Task to complete: Find "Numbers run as" and "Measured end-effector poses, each" in the records below. Copy the lines holding them and every line between, exactly, and no others.

Data shown:
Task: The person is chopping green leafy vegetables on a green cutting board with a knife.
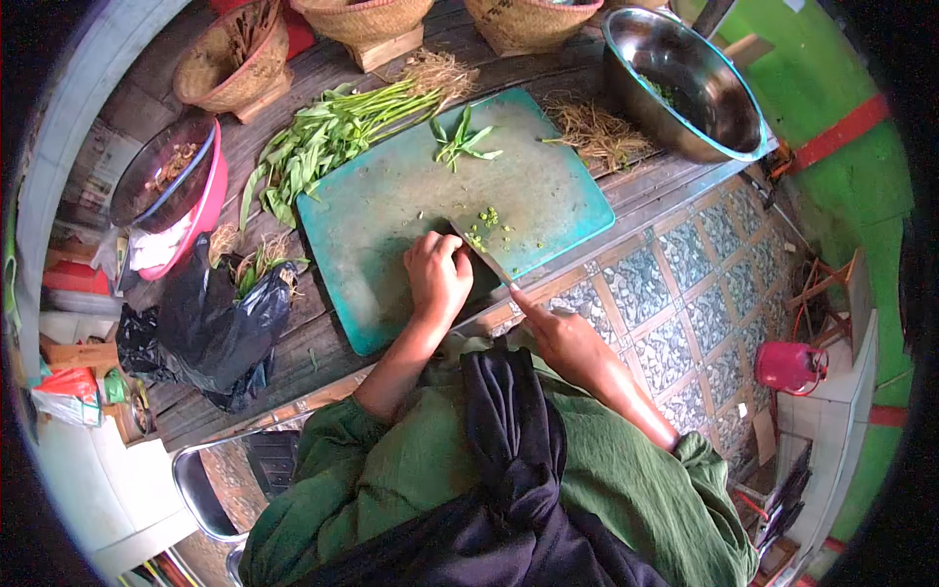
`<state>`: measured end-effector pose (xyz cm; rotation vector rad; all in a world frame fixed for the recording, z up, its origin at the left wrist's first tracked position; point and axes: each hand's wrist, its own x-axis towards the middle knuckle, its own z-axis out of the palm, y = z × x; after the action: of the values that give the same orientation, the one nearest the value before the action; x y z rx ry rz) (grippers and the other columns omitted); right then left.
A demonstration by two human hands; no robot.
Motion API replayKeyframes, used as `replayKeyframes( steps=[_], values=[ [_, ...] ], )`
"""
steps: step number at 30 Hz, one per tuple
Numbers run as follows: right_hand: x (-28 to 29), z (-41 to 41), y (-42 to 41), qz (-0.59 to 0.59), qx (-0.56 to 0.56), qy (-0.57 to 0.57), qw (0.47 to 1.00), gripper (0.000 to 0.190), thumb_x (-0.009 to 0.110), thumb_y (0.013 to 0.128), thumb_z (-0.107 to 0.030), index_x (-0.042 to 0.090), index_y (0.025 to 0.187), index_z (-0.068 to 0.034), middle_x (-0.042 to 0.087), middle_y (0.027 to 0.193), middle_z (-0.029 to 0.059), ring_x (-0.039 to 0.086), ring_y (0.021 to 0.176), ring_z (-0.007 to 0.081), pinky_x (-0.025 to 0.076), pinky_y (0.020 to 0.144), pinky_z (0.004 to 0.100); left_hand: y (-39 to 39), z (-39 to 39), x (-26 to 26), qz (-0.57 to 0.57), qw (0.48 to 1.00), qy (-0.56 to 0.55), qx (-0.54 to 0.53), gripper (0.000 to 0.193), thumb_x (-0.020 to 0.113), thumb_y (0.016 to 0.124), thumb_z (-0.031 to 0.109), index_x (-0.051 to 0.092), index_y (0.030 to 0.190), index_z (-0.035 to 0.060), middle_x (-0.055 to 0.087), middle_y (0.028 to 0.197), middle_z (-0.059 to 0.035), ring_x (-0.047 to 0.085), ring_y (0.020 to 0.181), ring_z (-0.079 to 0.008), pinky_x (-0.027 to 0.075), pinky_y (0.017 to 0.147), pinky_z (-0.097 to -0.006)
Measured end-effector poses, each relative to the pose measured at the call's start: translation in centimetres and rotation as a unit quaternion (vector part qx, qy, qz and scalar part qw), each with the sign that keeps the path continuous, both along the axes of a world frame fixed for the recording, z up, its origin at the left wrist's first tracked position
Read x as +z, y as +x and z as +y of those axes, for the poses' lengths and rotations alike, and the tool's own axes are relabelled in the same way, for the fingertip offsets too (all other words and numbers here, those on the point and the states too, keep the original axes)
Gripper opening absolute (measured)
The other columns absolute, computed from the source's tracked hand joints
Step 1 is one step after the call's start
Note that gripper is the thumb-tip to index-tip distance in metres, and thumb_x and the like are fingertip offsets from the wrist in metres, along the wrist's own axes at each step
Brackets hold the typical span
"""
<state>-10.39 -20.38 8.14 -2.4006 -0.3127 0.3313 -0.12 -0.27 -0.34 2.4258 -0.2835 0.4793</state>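
Note:
A green cutting board (367, 220) lies tilted across the wooden table before me. My right hand (576, 341) grips a knife (483, 254) at the board's near edge, its blade angled over the surface. Beside the blade, my left hand (440, 275) rests with curled fingers; whether it holds anything is hidden. Small chopped green stem pieces (489, 217) lie just past the blade. A leafy green sprig (461, 143) sits near the board's far edge. Along the far left edge lies a bunch of leafy greens (330, 139), probably water spinach, with roots attached.
Cut-off roots (598, 132) lie beyond the board, near a large steel bowl (689, 88) holding some greens. Left are a black plastic bag (213, 315) with rooted greens and a pink basin (216, 183). Woven baskets (374, 22) line the back. A pink gas cylinder (783, 367) stands right.

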Motion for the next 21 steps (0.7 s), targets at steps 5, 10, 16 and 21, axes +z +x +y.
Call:
replayKeyframes(
  steps=[5,10,16,21],
  values=[
    [0.7,-0.7,0.9,0.003,0.027,-0.012,1.0,0.051,0.05,0.098,-0.015,0.041,0.148,-0.016,0.062,0.075,0.0288,0.064,0.071,0.0452,0.049,0.064,0.0529,-0.5,-0.6,0.4,-0.002,0.999,0.032,0.033,0.007,0.067,0.076,0.01,0.064,0.082,0.0102,0.059,0.083,-0.0088,0.058,0.089,-0.0322,0.041,0.078,-0.0465],
    [-1.2,-1.2,1.1,-0.019,0.062,0.019,0.998,0.053,0.05,0.095,-0.011,0.041,0.148,-0.011,0.063,0.075,0.0278,0.064,0.069,0.044,0.049,0.062,0.0523,-0.6,-0.5,-0.5,-0.012,0.999,0.001,0.049,0.008,0.068,0.075,0.009,0.064,0.082,0.0097,0.059,0.083,-0.0085,0.059,0.088,-0.0318,0.041,0.078,-0.0468],
    [-2.0,-1.7,2.5,-0.067,0.096,0.005,0.993,0.053,0.05,0.095,-0.01,0.041,0.148,-0.009,0.063,0.076,0.0285,0.065,0.069,0.044,0.047,0.061,0.0534,-0.2,-0.2,-1.2,-0.017,0.998,-0.042,0.044,0.009,0.069,0.072,0.007,0.063,0.079,0.0096,0.059,0.08,-0.0074,0.059,0.086,-0.0313,0.042,0.077,-0.0462],
    [-0.7,-2.4,1.5,-0.027,0.09,0.007,0.996,0.048,0.049,0.098,-0.015,0.043,0.146,-0.01,0.062,0.077,0.0295,0.063,0.068,0.0459,0.048,0.061,0.0536,-0.1,-0.4,-1.3,-0.03,0.998,-0.049,0.033,0.01,0.069,0.071,0.004,0.06,0.074,0.0089,0.059,0.078,-0.0077,0.059,0.083,-0.032,0.043,0.075,-0.0463]
  ],
)
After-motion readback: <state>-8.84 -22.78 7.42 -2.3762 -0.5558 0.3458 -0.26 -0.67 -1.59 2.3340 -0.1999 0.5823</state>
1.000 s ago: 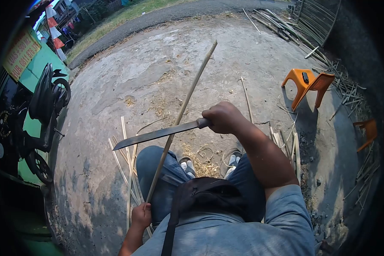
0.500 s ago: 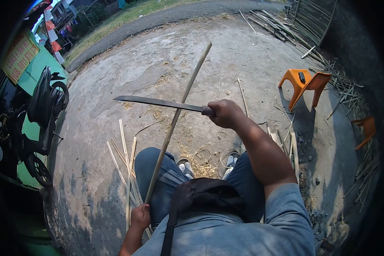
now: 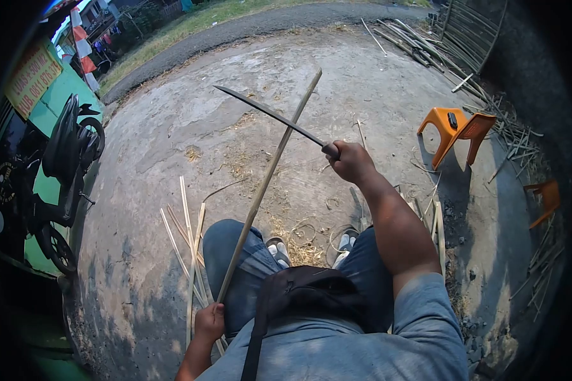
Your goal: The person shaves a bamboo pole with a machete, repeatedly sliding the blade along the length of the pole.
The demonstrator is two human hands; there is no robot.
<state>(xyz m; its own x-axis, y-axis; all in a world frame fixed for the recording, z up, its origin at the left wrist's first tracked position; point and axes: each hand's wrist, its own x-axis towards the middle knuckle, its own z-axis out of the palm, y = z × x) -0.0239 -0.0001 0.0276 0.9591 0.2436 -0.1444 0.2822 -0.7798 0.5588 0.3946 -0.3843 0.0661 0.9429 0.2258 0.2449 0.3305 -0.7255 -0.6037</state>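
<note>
Head camera looks down over my person's lap, and I read the hold as a braced one. The left hand (image 3: 210, 320) is closed around the near end of a long bamboo strip (image 3: 260, 190), low at the left beside the hip. From there the strip runs up and away across the left thigh (image 3: 235, 254). The leg seems to prop it, so the far tip stands clear of the concrete ground (image 3: 171, 127). Gripping the very end leaves nearly the whole length free on the far side of the knee.

The right hand (image 3: 351, 162) is clenched on the handle of a machete (image 3: 270, 115), with the arm stretched well forward. The blade angles left and far from the fist and crosses the strip in its far part. I cannot tell whether the edge touches the bamboo or hangs just above it. That reach keeps the steel well apart from the knees and from the left hand, which I judge is why the strip is held so far back.

A black sling bag (image 3: 305, 289) sits in the lap between the arms. Curled shavings (image 3: 302, 244) lie near the shoes (image 3: 278, 249). Loose split strips (image 3: 187, 235) lie on the ground at the near left, just beside the thigh, and a few more at the right. An orange plastic stool (image 3: 454, 127) is tipped over at the far right, near a heap of bamboo poles (image 3: 426, 41). A parked motorcycle (image 3: 63, 165) stands at the left edge.
</note>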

Written response:
Numbers run as follows: right_hand: x (-28 to 29), z (-41 to 41), y (-42 to 41), qz (-0.59 to 0.59), qx (-0.56 to 0.56), qy (-0.57 to 0.57), qw (0.47 to 1.00), gripper (0.000 to 0.190), thumb_x (-0.009 to 0.110), thumb_y (0.013 to 0.128), thumb_z (-0.107 to 0.030), index_x (-0.042 to 0.090), index_y (0.025 to 0.187), index_z (-0.068 to 0.034), middle_x (-0.042 to 0.087), middle_y (0.027 to 0.193), middle_z (-0.029 to 0.059), ring_x (-0.039 to 0.086), ring_y (0.021 to 0.176), ring_z (-0.007 to 0.081), pinky_x (-0.025 to 0.076), pinky_y (0.020 to 0.144), pinky_z (0.004 to 0.100); left_hand: y (-39 to 39), z (-39 to 39), x (-26 to 26), qz (-0.57 to 0.57), qw (0.48 to 1.00), qy (-0.56 to 0.55), qx (-0.54 to 0.53), gripper (0.000 to 0.193), thumb_x (-0.020 to 0.113), thumb_y (0.016 to 0.124), thumb_z (-0.031 to 0.109), index_x (-0.051 to 0.092), index_y (0.030 to 0.190), index_z (-0.035 to 0.060), middle_x (-0.055 to 0.087), middle_y (0.028 to 0.197), middle_z (-0.059 to 0.035), ring_x (-0.047 to 0.085), ring_y (0.020 to 0.181), ring_z (-0.079 to 0.008), pinky_x (-0.027 to 0.075), pinky_y (0.017 to 0.147), pinky_z (-0.097 to -0.006)
Measured end-effector poses, each relative to the pose measured at the call's start: translation in centimetres and rotation as a unit quaternion (vector part qx, qy, qz and scalar part qw), each with the sign that keeps the path continuous, both along the axes of a world frame fixed for the recording, z up, its origin at the left wrist's first tracked position

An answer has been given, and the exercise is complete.